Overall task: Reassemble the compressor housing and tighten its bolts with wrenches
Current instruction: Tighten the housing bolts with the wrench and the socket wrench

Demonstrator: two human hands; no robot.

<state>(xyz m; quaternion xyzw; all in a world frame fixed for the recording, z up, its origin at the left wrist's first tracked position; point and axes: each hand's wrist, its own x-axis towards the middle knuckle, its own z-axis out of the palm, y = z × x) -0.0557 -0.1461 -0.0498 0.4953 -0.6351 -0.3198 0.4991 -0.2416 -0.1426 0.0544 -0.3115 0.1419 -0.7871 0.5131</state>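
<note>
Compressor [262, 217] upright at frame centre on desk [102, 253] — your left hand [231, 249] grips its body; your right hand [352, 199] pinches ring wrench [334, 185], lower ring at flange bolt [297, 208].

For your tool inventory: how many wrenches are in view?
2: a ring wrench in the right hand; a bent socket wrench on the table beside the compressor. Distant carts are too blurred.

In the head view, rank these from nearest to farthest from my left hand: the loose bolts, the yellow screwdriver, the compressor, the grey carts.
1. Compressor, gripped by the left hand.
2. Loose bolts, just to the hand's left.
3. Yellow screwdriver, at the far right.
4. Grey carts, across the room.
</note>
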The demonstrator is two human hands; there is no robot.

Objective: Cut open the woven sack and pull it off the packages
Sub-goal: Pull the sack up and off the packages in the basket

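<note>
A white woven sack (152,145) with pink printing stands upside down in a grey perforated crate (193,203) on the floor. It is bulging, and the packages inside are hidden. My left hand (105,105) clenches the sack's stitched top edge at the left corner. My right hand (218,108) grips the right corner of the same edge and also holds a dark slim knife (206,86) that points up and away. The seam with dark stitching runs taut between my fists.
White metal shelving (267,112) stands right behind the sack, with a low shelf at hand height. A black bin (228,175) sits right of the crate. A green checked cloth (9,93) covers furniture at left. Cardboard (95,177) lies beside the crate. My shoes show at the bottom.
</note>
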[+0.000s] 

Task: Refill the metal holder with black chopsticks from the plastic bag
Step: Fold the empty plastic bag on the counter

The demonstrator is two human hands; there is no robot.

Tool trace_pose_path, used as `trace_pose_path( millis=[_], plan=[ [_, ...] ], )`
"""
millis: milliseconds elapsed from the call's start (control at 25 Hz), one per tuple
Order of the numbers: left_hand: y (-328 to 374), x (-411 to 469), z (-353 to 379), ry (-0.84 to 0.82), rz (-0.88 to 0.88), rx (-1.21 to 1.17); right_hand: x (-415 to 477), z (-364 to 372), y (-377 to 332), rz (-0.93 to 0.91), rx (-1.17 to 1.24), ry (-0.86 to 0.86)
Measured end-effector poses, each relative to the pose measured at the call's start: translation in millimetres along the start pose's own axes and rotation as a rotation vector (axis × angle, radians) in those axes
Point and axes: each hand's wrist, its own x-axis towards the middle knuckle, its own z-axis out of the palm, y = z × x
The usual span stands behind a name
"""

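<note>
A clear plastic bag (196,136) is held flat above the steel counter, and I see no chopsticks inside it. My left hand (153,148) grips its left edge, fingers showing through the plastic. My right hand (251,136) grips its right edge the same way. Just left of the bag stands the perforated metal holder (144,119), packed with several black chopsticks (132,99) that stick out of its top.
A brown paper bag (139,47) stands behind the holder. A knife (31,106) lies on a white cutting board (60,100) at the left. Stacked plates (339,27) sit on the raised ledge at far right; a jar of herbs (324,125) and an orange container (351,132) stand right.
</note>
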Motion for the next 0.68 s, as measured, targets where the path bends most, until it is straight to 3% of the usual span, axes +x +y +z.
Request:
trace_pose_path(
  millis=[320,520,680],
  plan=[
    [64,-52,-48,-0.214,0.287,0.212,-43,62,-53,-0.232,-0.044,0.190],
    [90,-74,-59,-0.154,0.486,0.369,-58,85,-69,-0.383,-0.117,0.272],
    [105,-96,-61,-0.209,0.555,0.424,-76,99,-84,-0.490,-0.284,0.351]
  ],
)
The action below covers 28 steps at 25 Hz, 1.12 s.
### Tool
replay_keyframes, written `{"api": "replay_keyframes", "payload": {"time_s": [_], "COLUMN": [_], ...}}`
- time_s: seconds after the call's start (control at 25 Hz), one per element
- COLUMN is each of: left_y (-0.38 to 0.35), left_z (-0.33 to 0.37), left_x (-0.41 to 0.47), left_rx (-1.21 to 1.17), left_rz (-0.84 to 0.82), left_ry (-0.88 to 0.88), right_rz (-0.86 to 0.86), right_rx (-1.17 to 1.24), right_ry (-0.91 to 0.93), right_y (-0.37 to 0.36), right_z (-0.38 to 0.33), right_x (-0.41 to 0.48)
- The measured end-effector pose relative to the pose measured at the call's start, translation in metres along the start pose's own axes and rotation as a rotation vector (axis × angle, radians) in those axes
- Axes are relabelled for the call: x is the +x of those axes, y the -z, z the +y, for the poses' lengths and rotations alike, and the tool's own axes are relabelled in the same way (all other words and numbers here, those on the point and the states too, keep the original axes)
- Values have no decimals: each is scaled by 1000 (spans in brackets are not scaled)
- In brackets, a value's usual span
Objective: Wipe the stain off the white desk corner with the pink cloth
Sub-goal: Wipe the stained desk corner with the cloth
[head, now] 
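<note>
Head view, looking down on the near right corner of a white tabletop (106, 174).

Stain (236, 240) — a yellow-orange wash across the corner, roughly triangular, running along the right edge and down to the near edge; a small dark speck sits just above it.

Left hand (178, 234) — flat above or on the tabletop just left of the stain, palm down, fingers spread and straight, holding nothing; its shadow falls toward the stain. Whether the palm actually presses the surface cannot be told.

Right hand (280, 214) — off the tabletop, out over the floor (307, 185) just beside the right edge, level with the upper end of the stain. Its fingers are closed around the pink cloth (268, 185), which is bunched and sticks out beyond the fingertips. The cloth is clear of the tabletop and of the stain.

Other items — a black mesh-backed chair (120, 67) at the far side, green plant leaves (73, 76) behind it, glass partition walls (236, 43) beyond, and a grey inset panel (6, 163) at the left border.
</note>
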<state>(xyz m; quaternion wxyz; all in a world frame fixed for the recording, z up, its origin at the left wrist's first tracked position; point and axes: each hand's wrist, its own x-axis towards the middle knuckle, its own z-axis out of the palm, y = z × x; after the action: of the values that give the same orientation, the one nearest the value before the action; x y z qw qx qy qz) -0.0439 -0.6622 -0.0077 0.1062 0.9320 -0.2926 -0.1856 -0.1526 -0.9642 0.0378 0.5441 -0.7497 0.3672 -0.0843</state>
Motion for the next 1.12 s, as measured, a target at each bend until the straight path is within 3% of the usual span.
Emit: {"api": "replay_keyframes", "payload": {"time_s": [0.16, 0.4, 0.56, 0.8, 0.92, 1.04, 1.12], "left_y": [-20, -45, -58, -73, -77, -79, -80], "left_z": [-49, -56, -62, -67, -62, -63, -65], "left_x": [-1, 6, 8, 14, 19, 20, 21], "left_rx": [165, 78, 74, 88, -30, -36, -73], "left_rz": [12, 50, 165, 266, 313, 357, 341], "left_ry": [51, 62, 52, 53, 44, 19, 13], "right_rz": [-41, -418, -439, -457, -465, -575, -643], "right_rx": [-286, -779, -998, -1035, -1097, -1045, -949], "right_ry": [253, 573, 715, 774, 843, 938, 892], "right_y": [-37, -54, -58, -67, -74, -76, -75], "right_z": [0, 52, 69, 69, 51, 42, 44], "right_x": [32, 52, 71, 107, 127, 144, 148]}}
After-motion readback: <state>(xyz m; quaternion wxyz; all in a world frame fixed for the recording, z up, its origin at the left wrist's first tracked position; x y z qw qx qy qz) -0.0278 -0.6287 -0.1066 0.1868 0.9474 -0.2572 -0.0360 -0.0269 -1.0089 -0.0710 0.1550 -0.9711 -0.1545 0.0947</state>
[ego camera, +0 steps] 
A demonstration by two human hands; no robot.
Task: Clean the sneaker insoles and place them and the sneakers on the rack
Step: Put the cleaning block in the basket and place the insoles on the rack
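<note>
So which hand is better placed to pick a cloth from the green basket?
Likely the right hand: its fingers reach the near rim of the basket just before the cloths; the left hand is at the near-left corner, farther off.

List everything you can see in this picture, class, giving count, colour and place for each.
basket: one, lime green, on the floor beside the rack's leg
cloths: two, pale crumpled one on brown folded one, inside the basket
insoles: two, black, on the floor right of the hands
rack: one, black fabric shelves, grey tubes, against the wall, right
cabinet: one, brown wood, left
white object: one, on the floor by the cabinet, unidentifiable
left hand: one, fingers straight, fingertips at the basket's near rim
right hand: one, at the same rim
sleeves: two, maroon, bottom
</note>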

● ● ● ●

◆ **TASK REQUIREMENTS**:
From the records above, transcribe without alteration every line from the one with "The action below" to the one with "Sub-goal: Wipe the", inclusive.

◆ **RESULT**:
The action below covers 28 steps at 25 Hz, 1.12 s.
### Tool
replay_keyframes, written `{"api": "replay_keyframes", "payload": {"time_s": [_], "COLUMN": [_], ...}}`
- time_s: seconds after the call's start (control at 25 Hz), one per element
- COLUMN is each of: left_y (-0.38 to 0.35), left_z (-0.33 to 0.37), left_x (-0.41 to 0.47), left_rx (-1.21 to 1.17), left_rz (-0.84 to 0.82), left_ry (-0.88 to 0.88), right_rz (-0.86 to 0.86), right_rx (-1.17 to 1.24), right_ry (-0.91 to 0.93), right_y (-0.37 to 0.36), right_z (-0.38 to 0.33), right_x (-0.41 to 0.48)
- The measured end-effector pose relative to the pose measured at the call's start, translation in metres along the start pose's own axes and rotation as a rotation vector (axis × angle, radians) in those axes
- Axes are relabelled for the call: x is the +x of those axes, y the -z, z the +y, for the poses' lengths and rotations alike, and the tool's own axes are relabelled in the same way (all other words and numbers here, those on the point and the states too, keep the original axes)
- Values have no decimals: each is scaled by 1000 (spans in brackets are not scaled)
- In brackets, a value's usual span
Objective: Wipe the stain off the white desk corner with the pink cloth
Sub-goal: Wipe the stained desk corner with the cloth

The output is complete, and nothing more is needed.